◆ DESCRIPTION OF THE TASK
Scan the data beneath this task and copy each line that includes "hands".

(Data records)
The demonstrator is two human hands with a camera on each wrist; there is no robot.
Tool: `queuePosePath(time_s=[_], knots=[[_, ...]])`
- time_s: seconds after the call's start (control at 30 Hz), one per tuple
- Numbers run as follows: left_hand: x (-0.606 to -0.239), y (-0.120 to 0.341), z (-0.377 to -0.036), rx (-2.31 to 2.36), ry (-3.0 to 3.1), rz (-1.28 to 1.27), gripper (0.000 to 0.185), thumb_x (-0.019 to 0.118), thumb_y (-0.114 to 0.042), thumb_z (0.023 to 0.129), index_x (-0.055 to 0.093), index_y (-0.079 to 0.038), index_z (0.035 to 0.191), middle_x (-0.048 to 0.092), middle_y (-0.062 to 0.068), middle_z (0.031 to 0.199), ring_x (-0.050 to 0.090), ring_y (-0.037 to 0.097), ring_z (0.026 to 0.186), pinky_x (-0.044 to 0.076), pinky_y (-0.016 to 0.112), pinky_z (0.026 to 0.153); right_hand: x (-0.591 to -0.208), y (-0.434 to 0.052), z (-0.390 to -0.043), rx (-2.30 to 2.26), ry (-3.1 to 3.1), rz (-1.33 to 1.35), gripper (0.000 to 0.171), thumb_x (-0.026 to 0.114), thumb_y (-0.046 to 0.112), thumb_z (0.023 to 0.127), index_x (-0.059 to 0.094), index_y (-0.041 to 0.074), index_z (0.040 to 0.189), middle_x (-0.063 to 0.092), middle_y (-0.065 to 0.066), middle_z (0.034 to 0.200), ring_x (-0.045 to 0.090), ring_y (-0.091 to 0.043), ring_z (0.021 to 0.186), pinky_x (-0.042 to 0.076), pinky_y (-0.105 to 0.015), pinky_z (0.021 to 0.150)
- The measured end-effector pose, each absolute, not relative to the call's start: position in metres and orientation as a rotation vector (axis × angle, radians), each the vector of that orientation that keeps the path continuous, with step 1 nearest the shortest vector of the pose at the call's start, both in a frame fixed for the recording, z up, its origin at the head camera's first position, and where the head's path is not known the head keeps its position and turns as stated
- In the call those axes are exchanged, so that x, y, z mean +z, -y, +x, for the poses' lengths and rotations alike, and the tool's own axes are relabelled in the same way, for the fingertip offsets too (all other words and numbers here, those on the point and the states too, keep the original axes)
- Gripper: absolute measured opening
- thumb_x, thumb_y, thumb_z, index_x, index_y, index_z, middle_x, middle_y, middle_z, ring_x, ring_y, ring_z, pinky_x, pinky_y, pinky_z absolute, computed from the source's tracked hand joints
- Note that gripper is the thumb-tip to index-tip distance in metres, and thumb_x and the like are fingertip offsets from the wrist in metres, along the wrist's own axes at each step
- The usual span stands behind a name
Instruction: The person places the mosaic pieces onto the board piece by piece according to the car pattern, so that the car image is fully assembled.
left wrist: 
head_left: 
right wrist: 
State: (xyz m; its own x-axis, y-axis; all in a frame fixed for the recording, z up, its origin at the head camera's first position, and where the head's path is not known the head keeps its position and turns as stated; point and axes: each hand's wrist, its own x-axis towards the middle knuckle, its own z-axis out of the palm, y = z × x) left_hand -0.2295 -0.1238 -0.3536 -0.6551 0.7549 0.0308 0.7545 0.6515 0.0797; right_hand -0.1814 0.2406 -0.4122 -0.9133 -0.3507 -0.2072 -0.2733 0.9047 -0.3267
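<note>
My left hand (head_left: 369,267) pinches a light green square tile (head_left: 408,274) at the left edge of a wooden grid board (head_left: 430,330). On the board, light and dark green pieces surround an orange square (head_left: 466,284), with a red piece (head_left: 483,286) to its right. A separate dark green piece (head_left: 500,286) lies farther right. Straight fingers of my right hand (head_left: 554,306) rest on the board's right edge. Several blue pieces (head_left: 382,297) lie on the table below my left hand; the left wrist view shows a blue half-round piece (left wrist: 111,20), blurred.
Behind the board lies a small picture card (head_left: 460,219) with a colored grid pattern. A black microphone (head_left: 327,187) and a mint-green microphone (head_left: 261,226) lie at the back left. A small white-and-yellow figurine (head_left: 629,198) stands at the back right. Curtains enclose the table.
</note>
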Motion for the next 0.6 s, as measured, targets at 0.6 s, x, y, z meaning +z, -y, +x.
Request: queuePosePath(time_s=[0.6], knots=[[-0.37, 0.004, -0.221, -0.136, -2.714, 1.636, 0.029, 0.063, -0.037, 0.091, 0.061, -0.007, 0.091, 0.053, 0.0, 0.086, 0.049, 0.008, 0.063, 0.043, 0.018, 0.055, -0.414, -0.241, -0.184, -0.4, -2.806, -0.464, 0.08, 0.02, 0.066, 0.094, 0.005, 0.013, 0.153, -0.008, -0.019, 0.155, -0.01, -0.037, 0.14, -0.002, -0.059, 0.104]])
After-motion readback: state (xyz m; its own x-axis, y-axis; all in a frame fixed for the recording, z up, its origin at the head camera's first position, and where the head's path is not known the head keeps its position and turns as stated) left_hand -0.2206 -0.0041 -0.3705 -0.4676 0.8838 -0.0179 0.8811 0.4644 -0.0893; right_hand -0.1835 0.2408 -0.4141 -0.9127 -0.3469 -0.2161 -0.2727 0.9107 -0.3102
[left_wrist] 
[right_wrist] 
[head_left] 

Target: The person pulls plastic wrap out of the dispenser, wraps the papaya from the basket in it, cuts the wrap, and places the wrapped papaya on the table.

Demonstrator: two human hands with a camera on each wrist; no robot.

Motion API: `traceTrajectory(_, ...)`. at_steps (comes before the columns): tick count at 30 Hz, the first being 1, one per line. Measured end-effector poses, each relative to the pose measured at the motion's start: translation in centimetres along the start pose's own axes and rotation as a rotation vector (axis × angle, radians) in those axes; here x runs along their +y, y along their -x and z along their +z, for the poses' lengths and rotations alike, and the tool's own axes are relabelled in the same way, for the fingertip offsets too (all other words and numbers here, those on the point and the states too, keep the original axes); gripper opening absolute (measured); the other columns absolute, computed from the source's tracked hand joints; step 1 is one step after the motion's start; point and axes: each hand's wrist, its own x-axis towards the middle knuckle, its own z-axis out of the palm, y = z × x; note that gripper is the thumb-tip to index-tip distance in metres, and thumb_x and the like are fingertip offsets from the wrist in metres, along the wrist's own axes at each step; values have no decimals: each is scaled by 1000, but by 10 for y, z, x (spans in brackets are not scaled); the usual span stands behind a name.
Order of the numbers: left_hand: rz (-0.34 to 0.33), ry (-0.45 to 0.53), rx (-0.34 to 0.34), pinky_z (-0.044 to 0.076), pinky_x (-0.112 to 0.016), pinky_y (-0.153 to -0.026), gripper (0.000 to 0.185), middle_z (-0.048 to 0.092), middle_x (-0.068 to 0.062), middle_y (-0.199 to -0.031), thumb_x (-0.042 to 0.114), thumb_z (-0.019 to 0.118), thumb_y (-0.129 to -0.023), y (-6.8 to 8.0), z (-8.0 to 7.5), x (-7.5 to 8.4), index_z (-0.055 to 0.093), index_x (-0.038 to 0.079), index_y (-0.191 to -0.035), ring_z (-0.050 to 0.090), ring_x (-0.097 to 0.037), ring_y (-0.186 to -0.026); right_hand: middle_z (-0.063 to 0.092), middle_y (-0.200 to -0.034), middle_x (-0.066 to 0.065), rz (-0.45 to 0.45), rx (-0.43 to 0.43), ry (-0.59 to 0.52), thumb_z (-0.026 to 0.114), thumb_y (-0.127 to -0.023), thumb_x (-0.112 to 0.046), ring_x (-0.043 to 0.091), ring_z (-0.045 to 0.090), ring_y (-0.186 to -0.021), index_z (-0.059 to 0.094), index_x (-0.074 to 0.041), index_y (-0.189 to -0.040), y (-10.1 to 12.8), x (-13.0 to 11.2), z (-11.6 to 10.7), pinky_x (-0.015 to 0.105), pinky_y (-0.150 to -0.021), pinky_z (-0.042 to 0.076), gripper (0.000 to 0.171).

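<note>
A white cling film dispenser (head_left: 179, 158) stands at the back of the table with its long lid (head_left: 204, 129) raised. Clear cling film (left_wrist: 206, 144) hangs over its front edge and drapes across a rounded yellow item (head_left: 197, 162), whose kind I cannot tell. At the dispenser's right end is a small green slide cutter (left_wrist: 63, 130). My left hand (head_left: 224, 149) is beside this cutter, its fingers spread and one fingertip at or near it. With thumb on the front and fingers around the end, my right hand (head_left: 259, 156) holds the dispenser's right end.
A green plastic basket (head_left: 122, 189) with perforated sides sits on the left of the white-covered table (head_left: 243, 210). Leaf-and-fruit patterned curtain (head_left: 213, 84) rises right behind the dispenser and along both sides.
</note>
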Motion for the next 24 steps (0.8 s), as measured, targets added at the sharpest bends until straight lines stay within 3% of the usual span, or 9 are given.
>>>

◆ EXERCISE RESULT
The demonstrator is two human hands with a camera on each wrist; there is no robot.
Demonstrator: two human hands with a camera on each wrist; no robot.

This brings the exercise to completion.